The escalation in trade disputes came as the Trump administration implemented extensive new tariffs, raising duties on certain Chinese imports to an impressive 245 percent. According to a recent announcement from the White House, these heightened tariff levels have emerged as a response to retaliatory tariffs from Beijing, which have themselves reached up to 125 percent on American goods.
China’s Commerce Ministry vehemently criticized these escalating practices, suggesting that the U.S. had “weaponized tariffs to an utterly irrational level.” The ministry has pledged to disregard what it calls “the US’s utterly meaningless tariff numbers game.” In acknowledgement of the conflict’s severity, the ministry confirmed that some Chinese exports are now burdened with a cumulative tariff rate of 245 percent, though specific products were not detailed.
Initially, Trump reinstated these tariffs accusing China of contributing to the fentanyl supply chain, supplementing previously established trade penalties. In a further move, an additional 125 percent tariff was applied to a broad array of Chinese goods in response to perceived unfair trade practices. However, certain exemptions have been granted temporarily for tech items like smartphones and laptops, alleviating some pressure in specific sectors.

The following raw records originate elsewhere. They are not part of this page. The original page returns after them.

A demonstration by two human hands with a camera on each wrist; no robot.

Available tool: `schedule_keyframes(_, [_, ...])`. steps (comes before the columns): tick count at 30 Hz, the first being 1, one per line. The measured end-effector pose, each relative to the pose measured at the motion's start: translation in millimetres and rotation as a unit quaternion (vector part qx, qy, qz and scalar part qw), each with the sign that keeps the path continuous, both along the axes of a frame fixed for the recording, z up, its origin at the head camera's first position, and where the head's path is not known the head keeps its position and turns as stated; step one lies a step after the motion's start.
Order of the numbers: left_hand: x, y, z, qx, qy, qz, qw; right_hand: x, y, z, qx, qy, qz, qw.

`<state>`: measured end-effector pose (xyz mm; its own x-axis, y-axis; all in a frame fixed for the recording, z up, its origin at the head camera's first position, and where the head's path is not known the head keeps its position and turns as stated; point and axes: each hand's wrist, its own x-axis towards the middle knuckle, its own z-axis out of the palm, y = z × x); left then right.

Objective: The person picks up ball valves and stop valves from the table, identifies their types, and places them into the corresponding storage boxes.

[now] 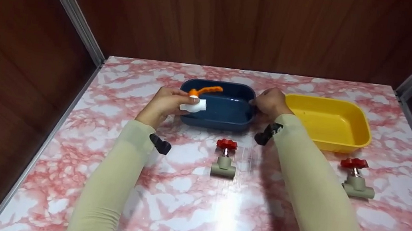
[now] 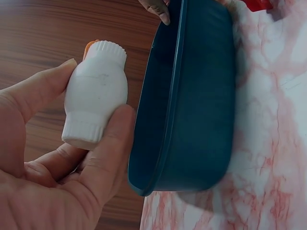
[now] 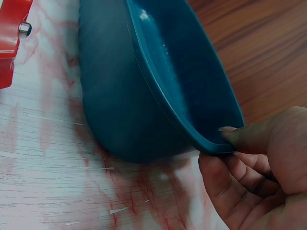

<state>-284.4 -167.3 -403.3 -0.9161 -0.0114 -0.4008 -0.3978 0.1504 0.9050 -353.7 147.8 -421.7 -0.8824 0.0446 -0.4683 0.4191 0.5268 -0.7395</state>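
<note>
My left hand (image 1: 165,103) pinches a white ball valve (image 1: 196,106) with an orange lever handle (image 1: 209,89). It holds the valve over the left end of a dark blue basin (image 1: 224,125). In the left wrist view, the white valve body (image 2: 96,93) sits between thumb and fingers, apart from the basin wall (image 2: 201,105). My right hand (image 1: 271,102) grips the basin's right rim, thumb inside and fingers outside, as the right wrist view shows at the blue rim (image 3: 168,112).
A yellow basin (image 1: 328,146) stands to the right of the blue one. Two grey-green valves with red handwheels, one in the middle (image 1: 223,169) and one at the right (image 1: 357,189), stand on the marbled table (image 1: 180,208). Wooden panels (image 1: 223,21) enclose the back and sides.
</note>
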Motion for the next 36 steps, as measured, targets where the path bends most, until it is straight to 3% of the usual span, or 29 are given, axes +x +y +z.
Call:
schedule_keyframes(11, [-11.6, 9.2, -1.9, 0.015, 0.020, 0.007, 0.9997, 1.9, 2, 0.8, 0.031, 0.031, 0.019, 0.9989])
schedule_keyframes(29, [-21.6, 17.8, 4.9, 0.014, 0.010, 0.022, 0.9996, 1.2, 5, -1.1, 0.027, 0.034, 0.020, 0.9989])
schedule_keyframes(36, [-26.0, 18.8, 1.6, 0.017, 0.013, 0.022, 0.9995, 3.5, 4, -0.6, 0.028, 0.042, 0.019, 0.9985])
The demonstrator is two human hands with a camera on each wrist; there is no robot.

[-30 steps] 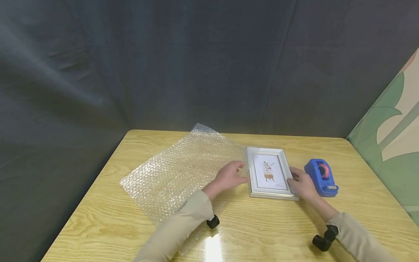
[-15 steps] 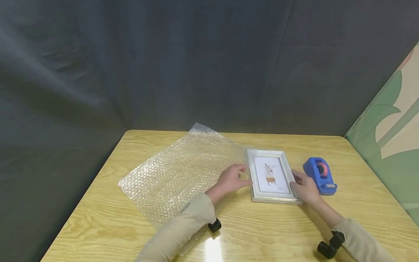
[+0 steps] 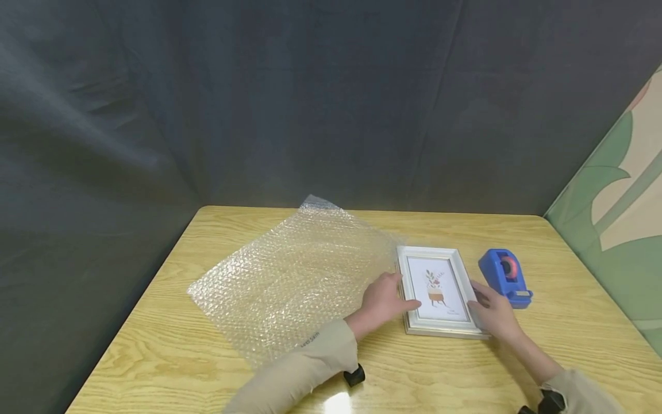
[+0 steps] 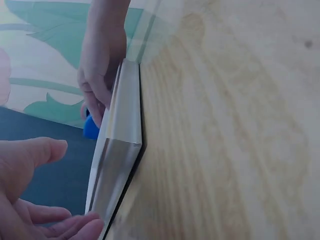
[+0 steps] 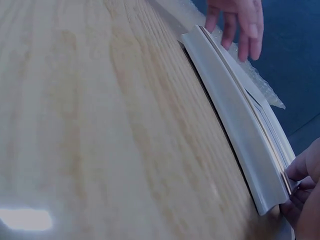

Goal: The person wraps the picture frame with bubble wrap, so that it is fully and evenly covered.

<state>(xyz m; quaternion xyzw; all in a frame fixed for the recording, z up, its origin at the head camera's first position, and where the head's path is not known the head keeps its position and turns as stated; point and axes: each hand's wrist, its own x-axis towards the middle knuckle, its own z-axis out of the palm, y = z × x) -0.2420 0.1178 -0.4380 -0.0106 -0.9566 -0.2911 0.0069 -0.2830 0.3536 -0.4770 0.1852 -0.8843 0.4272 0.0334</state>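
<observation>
A white picture frame (image 3: 405, 290) with a flower-pot print lies face up on the wooden table. My right hand (image 3: 495, 313) pinches its right edge, thumb on top and fingers at the side, as the right wrist view also shows. At the left edge is my left hand (image 3: 381, 302), its fingers relaxed and spread. The left wrist view has the left fingertips (image 4: 90, 227) right at the frame's side, while the thumb stands apart above. To the left, a sheet of bubble wrap (image 3: 289, 276) is spread out, its right corner reaching the frame.
A blue tape dispenser (image 3: 497, 270) with a pinkish roll stands just beyond the right hand. Dark curtain (image 3: 320, 103) hangs behind the table (image 3: 155, 356) and on the left. A leaf-patterned panel (image 3: 615, 213) borders the right side.
The picture frame has slid toward me and slightly right, with both hands moving along with it. The left hand has come closer to its left edge. The bubble wrap and dispenser stay put.
</observation>
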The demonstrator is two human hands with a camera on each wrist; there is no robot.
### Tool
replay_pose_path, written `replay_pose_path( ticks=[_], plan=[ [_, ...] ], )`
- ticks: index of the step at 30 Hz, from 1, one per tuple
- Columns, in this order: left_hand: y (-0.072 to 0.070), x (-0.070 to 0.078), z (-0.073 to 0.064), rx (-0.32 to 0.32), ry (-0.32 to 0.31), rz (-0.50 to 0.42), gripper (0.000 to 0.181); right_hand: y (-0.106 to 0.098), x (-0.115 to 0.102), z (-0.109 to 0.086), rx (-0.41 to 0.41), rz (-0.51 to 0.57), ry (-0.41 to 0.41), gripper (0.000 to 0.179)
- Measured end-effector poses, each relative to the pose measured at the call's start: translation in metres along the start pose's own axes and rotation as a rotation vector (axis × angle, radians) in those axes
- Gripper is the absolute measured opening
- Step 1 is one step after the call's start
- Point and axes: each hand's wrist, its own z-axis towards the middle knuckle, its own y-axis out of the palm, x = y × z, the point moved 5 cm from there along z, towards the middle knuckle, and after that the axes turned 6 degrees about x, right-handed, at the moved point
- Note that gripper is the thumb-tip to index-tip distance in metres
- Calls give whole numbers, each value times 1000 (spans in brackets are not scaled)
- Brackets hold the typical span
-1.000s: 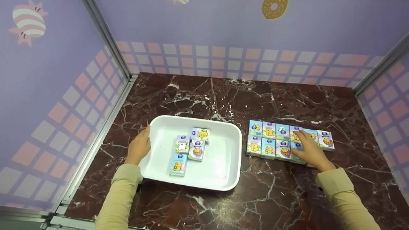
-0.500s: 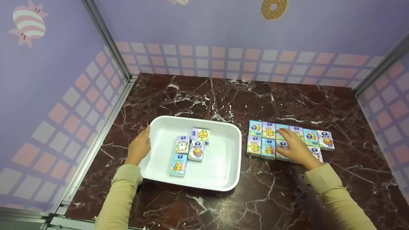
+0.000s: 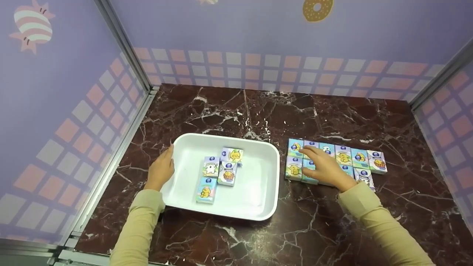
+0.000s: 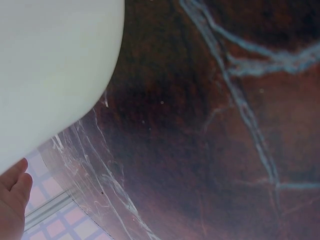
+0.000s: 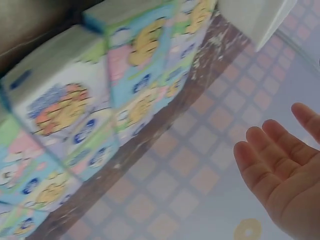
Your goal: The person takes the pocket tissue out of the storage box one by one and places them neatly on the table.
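My left hand (image 3: 161, 168) lies along the left rim of a white plastic tray (image 3: 255, 188), fingers mostly straight; in the left wrist view its fingertips show beside the tray wall (image 4: 55, 60). Inside the tray are several small cartoon-printed packs (image 3: 226, 175), lying flat near the middle. To the right of the tray, more such packs (image 3: 377, 161) lie in two tight rows. Over the left half of these rows is my right hand (image 3: 325, 168), fingers spread and holding nothing, covering some packs. In the right wrist view, that hand's fingers (image 5: 270, 160) extend apart from the packs (image 5: 65, 105).
The tray and packs sit on a dark red marbled tabletop (image 3: 303, 221). Lilac panels with pink and white checks (image 3: 258, 66) enclose it at the back, left and right, with metal strips (image 3: 125, 44) at the corners.
My right hand has moved left across the rows, uncovering packs at their right end. My left hand, the tray and the packs in it stay in place.
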Motion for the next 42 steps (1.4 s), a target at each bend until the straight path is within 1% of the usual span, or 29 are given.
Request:
replay_pose_path(
  ticks=[13,22,28,32,39,42],
  plan=[
    [0,2,2,-11,4,7,51,8,-39,28,-20,33,-80,52],
    [2,2,3,-21,-2,11,51,15,-61,42,-46,11,-145,52],
    [2,1,4,-13,2,13,51,19,-76,51,-68,17,-163,57],
    [2,0,3,-8,1,14,51,22,-86,58,-89,32,-155,59],
    [2,-1,2,0,13,2,51,26,-104,73,-84,50,-177,59],
    [2,-2,2,9,16,6,50,30,-110,77,-98,57,-185,60]
  ],
)
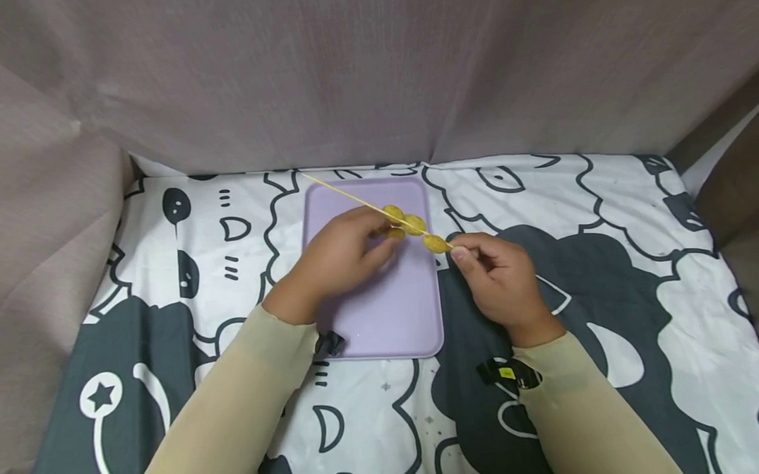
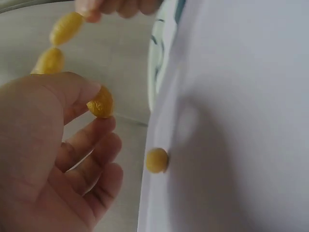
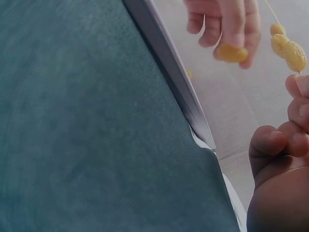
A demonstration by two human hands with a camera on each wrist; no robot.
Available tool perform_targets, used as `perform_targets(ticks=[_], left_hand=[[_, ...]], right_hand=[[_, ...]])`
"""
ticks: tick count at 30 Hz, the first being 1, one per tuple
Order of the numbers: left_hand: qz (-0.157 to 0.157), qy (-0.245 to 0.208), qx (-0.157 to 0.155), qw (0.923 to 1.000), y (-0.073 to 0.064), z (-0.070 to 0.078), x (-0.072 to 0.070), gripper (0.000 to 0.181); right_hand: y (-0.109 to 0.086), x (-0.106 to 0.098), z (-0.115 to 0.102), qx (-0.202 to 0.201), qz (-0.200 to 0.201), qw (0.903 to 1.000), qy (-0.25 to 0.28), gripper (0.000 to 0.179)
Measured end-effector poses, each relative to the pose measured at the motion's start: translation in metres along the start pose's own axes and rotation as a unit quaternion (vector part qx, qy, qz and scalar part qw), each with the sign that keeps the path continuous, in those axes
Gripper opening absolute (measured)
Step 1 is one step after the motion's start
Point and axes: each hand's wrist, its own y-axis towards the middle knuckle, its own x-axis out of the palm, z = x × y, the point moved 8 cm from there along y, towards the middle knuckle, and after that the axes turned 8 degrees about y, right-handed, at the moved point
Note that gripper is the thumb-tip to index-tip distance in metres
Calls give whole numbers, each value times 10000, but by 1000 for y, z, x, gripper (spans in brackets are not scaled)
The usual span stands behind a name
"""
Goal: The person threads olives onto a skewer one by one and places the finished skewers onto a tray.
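Observation:
In the head view, my right hand (image 1: pixel 501 280) pinches the lower end of a thin pale skewer (image 1: pixel 346 194), which slants up to the left. Three wrinkled yellow oval fruits (image 1: pixel 435 244) are threaded on it towards that end. My left hand (image 1: pixel 341 258) reaches over the tray and pinches another yellow fruit (image 2: pixel 101 102) between thumb and index finger, close beside the threaded ones. Its other fingers are loosely bent. Below, a loose yellow fruit (image 2: pixel 157 160) lies on the lilac tray (image 1: pixel 383 329) near its edge; the left hand covers it in the head view.
A cloth (image 1: pixel 375 421) with black-and-white cartoon figures covers the table under the tray. Grey-brown curtains (image 1: pixel 271 79) hang behind it and at both sides. Dark straps (image 1: pixel 509 373) with small devices sit at the sleeve cuffs.

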Motion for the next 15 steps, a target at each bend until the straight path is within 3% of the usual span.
perform_targets(ticks=[4, 8, 10, 12, 15], left_hand=[[267, -736, -111, 9969, -11, 4, -6, 25], [396, -1490, -546, 9865, -22, 2, -6, 25], [434, -1966, -834, 9760, -27, -1, -4, 24], [523, -2516, -1066, 9605, -31, -4, -3, 24], [767, -3378, -1287, 9292, -36, -9, -2, 23]], right_hand=[[0, -1, 1, 54, 26, 10000, 26, 16], [-1, -1, 3, 100, 28, 9999, 49, 16], [-1, -1, 3, 94, 22, 9999, 51, 16], [0, -1, 4, 70, 22, 10000, 49, 15], [0, -1, 5, 60, 16, 9999, 78, 15]])
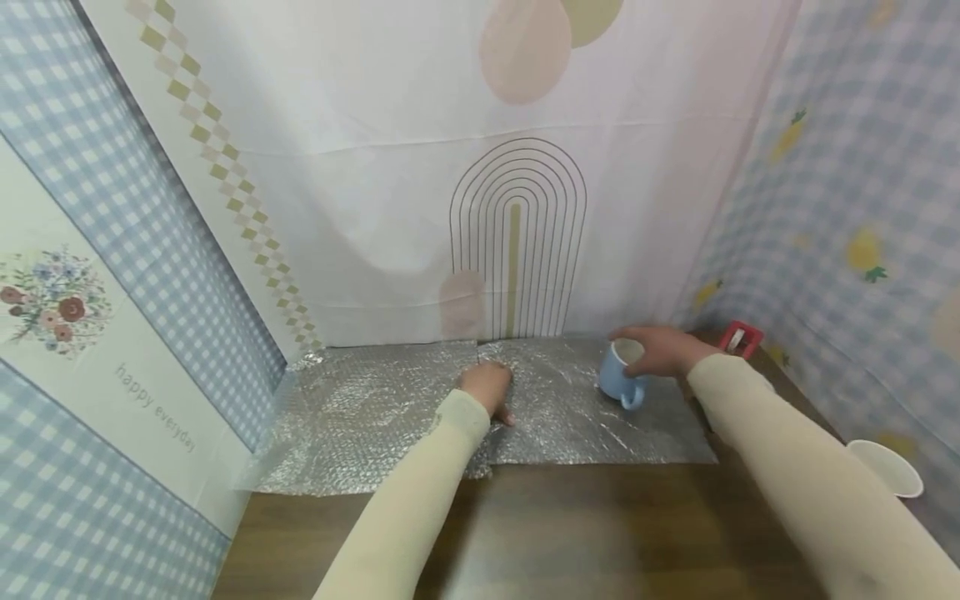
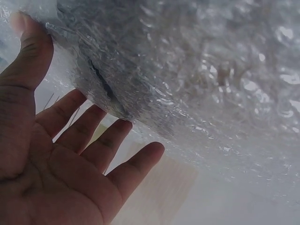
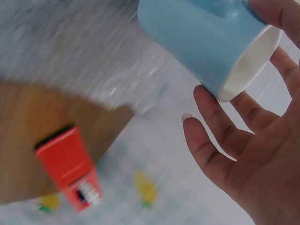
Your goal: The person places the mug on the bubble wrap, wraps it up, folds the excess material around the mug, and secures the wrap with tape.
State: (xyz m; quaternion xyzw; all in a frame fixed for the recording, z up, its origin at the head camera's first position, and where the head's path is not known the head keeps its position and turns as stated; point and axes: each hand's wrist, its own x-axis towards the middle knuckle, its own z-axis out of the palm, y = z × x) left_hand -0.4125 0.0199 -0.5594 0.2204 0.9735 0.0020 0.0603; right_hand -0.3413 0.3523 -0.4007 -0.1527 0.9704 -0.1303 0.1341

Despite the trade row, China’s economy showcased resilience, delivering stronger-than-anticipated growth figures with a 5.4 percent expansion in the first quarter, partly attributed to exporters accelerating shipments prior to the tariff increases.
In a reaffirmation on Tuesday, the White House declared that it was now up to China to take the next steps. Economists have highlighted concerns that this ongoing trade conflict could have worldwide consequences, potentially contributing to a global economic downturn.
Diplomatic avenues remain active. Japan’s representative to Washington, Ryosei Akazawa, remains optimistic for a “win-win” resolution during upcoming discussions with U.S. Treasury Secretary Scott Bessent. “We will protect our national interest,” Akazawa remarked, showcasing his country’s stance on the issue.
Meanwhile, South Korea has also projected its apprehensions, with Finance Minister Choi Sang-mok scheduled to meet with Bessent in the upcoming week. “The current priority is to employ negotiations to delay the imposition of reciprocal tariffs as much as possible and minimize uncertainty for Korean companies operating not only in the U.S. but globally,” stated Choi.
On the corporate side, Japanese automotive giant Honda declared its decision to transfer the production of its hybrid Civic model from Japan to the U.S. However, this transition is not expected to significantly alter its overall production strategy.
In Asian tech markets, there was a palpable sense of nervousness. Semiconductor stocks fell sharply following Nvidia’s warning about an anticipated $5.5 billion revenue loss due to newly imposed U.S. licensing restrictions affecting its leading chip intended for the Chinese market.
Adding to the rising trade tensions, President Trump announced on Tuesday the start of a new investigation that could potentially lead to the imposition of tariffs on critical minerals, rare earths, and associated products, including smartphones. This move further complicates the situation, introducing fresh layers to the ongoing economic saga between the two global powerhouses.